Moreira – Não posso deixar de elogiar o trabalho do CSJ Francisco (ou Francisco Silva) e da Difference com a moda da capa do álbum e da divulgação . Que Iansã deslumbrante! Como foi pensada essa parte visual impactante? Está belíssimo…. Assim como adoro uma outra produção dele pra você com argolas gigantescas… Adoro o trabalho do Francisco…

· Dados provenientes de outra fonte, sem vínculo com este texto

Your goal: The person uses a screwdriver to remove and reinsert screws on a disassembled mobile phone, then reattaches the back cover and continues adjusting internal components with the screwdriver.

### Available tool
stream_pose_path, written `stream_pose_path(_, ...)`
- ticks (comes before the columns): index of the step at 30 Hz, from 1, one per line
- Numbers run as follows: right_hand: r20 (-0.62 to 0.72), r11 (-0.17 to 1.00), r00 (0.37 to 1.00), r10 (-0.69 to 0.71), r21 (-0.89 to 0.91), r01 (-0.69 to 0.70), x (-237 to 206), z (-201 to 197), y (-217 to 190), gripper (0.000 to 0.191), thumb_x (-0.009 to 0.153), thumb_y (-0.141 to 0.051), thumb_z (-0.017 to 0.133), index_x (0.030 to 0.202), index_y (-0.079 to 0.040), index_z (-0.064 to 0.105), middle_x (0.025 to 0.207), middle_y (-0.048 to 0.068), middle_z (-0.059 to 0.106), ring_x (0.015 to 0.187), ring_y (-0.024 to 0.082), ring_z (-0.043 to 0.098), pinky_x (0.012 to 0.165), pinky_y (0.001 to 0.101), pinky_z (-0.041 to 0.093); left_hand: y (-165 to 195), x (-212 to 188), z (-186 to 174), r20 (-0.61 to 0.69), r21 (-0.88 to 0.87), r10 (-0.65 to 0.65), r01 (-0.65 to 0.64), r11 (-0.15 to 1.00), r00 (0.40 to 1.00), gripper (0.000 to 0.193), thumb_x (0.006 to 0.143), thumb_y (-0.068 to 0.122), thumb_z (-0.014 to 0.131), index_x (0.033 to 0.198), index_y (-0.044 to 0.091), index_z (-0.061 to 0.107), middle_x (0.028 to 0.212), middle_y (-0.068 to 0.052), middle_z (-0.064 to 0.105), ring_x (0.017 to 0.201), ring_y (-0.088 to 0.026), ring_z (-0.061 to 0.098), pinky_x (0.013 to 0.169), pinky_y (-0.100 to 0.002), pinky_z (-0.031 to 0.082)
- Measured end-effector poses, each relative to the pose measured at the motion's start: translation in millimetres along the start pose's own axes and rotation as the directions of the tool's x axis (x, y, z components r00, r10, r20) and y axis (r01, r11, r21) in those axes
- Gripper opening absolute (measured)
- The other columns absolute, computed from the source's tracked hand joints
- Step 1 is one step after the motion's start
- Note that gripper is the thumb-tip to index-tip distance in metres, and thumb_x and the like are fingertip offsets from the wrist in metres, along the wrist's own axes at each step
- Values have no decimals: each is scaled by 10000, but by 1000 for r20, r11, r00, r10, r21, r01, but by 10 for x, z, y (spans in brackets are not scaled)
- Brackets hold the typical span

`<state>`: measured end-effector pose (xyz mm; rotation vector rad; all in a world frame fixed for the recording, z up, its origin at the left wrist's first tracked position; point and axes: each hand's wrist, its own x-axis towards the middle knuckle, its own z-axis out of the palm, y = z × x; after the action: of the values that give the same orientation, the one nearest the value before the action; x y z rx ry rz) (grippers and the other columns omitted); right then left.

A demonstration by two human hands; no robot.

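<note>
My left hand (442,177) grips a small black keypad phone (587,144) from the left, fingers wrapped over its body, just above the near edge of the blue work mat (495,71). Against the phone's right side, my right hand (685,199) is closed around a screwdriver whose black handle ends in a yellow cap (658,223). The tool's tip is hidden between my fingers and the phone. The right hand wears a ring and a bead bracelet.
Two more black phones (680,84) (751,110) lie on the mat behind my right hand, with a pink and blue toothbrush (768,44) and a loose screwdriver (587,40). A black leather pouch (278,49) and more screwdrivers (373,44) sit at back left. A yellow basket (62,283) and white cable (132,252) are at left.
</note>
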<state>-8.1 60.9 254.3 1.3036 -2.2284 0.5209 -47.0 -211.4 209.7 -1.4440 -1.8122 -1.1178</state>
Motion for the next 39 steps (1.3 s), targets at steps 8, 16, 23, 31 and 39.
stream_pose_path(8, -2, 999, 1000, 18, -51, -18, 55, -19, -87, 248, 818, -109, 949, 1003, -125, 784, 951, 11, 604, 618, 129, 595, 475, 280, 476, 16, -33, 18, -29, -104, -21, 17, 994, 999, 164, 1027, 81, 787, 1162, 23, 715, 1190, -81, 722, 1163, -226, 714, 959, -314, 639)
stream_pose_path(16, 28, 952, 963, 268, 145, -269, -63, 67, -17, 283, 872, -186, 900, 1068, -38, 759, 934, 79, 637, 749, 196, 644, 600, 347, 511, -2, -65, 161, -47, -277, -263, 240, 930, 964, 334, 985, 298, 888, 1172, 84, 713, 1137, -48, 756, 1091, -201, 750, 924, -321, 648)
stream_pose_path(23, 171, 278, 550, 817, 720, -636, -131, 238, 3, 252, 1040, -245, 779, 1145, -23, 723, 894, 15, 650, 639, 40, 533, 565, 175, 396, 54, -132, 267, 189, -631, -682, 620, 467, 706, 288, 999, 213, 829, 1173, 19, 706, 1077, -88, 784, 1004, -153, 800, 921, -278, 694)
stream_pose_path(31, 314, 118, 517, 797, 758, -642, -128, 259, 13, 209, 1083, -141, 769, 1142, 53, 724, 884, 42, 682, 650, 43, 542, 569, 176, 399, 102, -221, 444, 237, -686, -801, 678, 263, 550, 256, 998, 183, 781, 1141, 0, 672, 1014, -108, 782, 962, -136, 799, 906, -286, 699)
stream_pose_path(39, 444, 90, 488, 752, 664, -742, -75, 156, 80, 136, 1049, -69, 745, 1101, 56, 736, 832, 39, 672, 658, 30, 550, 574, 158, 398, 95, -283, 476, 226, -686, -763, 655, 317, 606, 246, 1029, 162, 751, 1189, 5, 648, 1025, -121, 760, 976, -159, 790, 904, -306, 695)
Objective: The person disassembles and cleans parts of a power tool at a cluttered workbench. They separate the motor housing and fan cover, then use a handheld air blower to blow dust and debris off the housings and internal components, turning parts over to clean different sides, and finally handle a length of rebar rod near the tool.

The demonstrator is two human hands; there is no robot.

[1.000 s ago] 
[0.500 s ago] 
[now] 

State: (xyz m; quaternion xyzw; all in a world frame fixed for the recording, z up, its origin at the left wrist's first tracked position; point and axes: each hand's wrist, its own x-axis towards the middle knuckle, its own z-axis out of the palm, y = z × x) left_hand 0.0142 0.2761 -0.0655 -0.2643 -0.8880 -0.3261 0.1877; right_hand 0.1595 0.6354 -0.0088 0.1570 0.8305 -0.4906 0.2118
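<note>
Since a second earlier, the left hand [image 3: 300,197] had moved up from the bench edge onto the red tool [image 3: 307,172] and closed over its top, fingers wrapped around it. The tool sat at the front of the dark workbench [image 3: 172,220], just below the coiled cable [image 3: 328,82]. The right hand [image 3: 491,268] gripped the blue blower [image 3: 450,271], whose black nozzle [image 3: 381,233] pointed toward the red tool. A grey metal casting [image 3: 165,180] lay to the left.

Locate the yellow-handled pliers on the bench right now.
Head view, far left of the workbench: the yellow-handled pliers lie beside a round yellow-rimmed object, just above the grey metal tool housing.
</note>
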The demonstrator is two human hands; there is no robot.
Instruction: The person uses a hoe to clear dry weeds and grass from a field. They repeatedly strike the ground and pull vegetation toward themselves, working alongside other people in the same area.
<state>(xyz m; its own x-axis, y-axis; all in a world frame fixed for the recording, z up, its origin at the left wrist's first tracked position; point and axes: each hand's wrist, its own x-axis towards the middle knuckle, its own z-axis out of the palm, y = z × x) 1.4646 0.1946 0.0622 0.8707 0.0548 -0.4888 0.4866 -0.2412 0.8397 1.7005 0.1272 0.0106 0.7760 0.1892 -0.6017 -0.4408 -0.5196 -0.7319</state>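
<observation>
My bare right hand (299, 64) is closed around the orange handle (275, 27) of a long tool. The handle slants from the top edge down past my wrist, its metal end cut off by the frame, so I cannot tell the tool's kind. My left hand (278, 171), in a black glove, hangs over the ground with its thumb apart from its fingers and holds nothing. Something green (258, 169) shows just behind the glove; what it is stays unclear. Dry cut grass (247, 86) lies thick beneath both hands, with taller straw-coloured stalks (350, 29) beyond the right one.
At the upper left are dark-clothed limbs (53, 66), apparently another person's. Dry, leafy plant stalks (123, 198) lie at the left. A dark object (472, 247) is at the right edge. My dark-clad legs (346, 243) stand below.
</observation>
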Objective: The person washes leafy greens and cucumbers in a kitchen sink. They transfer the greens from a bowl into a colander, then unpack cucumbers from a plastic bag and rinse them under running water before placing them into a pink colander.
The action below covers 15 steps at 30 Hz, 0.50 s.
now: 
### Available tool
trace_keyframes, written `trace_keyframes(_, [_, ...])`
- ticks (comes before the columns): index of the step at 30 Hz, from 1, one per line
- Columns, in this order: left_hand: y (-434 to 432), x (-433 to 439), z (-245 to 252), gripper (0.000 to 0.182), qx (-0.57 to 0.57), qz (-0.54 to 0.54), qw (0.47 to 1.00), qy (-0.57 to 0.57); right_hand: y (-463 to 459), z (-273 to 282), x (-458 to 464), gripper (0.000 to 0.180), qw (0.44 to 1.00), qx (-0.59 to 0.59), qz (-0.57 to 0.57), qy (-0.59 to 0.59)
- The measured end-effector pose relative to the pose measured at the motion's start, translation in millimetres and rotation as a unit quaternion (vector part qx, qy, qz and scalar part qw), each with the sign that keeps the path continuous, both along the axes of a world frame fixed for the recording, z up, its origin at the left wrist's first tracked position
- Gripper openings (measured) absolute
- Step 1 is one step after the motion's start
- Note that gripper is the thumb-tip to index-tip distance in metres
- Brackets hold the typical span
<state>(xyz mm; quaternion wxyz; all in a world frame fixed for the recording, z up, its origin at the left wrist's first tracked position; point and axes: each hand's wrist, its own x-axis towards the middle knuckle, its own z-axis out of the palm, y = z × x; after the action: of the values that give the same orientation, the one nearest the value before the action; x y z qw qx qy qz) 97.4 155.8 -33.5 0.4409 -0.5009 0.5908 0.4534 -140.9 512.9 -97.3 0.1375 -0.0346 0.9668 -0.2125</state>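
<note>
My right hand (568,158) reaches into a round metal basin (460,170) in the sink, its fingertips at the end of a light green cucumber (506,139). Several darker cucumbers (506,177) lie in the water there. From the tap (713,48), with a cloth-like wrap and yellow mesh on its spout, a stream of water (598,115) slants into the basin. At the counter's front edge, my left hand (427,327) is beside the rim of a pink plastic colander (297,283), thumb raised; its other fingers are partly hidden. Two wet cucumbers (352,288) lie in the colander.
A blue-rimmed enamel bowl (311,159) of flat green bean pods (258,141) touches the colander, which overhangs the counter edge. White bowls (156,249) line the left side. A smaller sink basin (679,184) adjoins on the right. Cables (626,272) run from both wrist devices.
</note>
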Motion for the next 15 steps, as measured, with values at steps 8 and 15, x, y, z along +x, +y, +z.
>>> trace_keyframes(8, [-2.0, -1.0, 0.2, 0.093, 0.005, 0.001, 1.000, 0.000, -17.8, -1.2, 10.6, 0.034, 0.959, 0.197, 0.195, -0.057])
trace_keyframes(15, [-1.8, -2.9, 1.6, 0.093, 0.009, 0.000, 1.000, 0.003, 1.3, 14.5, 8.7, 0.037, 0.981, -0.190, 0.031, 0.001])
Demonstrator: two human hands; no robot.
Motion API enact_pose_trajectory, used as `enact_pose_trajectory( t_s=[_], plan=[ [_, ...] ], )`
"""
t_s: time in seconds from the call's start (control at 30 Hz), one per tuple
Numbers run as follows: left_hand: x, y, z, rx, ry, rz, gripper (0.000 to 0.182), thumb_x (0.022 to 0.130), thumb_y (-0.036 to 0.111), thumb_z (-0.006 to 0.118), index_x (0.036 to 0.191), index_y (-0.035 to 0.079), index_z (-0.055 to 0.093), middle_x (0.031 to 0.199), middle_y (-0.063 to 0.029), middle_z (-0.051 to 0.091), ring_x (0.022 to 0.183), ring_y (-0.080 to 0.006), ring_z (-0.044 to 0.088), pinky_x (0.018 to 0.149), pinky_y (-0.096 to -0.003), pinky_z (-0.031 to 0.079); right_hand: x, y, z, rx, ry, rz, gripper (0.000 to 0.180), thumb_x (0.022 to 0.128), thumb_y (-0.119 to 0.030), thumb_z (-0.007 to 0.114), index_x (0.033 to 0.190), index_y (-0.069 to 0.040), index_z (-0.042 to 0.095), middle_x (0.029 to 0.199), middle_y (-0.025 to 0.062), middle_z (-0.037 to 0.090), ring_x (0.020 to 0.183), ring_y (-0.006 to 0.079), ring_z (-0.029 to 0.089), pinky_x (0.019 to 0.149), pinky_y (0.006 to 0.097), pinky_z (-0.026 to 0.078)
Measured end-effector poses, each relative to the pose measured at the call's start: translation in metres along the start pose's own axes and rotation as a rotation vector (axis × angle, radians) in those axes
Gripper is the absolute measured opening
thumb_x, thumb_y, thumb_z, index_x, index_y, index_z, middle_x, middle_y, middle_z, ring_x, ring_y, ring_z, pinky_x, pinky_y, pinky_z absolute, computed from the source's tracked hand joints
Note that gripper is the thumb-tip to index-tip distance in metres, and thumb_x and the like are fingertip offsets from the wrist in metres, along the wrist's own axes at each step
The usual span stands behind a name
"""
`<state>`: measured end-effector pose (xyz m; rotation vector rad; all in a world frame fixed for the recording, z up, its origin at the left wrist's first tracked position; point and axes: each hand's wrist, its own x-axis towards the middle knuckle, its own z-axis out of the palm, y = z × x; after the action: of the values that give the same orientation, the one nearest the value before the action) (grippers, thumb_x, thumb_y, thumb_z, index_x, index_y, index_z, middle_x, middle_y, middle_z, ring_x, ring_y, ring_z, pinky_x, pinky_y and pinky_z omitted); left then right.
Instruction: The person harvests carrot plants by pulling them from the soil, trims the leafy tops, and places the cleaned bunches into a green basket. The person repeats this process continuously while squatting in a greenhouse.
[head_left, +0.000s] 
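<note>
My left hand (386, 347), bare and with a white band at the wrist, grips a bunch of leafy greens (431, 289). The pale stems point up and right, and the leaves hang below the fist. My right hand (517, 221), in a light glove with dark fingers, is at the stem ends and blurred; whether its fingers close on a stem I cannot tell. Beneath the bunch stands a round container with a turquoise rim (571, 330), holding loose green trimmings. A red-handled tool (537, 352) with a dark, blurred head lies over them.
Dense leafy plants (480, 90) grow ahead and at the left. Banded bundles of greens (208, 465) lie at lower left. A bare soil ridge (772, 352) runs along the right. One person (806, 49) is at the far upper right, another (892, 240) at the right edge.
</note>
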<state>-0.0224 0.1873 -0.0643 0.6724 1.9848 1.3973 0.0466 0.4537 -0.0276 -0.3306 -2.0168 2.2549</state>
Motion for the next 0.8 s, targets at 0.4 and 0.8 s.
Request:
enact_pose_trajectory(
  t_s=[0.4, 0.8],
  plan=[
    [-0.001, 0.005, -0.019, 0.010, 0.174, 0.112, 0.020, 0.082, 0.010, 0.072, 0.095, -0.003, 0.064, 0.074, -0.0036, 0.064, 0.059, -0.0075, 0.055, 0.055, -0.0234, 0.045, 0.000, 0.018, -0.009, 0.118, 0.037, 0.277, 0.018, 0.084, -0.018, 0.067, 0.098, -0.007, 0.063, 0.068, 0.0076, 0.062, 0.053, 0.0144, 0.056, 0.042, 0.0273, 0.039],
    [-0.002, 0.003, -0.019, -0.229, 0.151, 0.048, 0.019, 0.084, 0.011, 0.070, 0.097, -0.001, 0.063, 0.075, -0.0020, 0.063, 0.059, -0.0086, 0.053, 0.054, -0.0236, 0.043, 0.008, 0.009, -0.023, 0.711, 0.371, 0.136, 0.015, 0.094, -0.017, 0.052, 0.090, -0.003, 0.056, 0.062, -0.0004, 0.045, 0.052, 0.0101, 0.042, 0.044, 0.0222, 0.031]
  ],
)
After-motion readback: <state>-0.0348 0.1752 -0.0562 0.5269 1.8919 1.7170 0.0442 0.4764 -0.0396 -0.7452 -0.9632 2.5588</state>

Alessandra Crispin – Juiz de Fora é uma cidade com uma cena artística muito potente, né? E neste projeto, em especial, eu tive o prazer de trabalhar com artistas talentosos e muito sensíveis que entenderam e interpretaram todo o significado das canções do disco e me ajudaram a construir esse enredo tão impactante (desde a capa aos arranjos das canções). Trazendo para a capa, o Francisco Silva é, pra mim, um gênio. Artista completo. E, nesse projeto, eu contei com o “trio perfeito”, como gosto de chamá-los haha. Além do Francisco, Jana Oliveira e Marcella Calixto esbanjam criatividade, talento e profissionalismo sempre. O Difference é essa força. A Jana é minha amiga e encontrei com ela, certo dia, no centro de Juiz de Fora e expus a vontade de fazer mais um ensaio, desta vez para a capa final. Foi questão de dias até que estivéssemos com o ensaio pronto. Eu apresentei para eles a minha proposta, que era sim, dar continuidade às fotos que havíamos tirado há dois anos, mas trazendo as influências afrofuturistas. Beyoncé nos presenteou com o prata e ninguém tirou isso da minha cabeça. Queria demais haha. Ao mesmo tempo, em pesquisa, lembrei da personagem da Tina Turner em Mad Max… uma guerreira que também trazia um figurino prata… Tudo é cíclico, né. O disco traz a potência da mulher preta como foco e eu queria que tivéssemos essa pegada da mulher preta em evidência, mostrando o seu poder, a sua realeza, pronta pra “guerra diária”. Num primeiro momento, nem havíamos pensado em Iansã, mas acredito que conseguimos também abraçá-la nesta homenagem que ficou potente, densa e sensível. Após realizarmos o ensaio, fomos pra a arte da capa. O João Paulo Lanini, co-diretor e co-produtor do disco, me apresentou ao Raul Gonçalves e eu me apaixonei de cara. A gente trocou mensagens, eu enviei algumas referências, e o Raul concretizou com excelência todo o trabalho que havíamos iniciado. A cor da pele, o brilho mais presente do prata, a “aura” azul, ele me conquistou até na sutileza da fonte haha. Enfim, fizemos todo o processo em 15 dias, mais ou menos ,e eu me sinto muito honrada por ter essa equipe comigo. Fundimos muitos elementos rítmicos e experimentamos, muitas alternativas sonoras… O afro-pop e os ritmos afro-brasileiros deram a cara do álbum, trazendo os conceitos urbano e contemporâneo
Moreira – É importante artistas como você, Iara Rennó, ÀIYÉ e tantos outros trazerem este conteúdo das religiões de matriz africana para a pauta cultural. O Brasil tem números alarmantes de violência contra os praticantes dessas religiões, o racismo religioso. Só em 2021, foram 571 denúncias de violação à liberdade de crença no Brasil, segundo a Ouvidoria Nacional de Direitos Humanos (ONDH). Como podemos combater isso? “Exú nas escolas”, como cantava Elza Soares?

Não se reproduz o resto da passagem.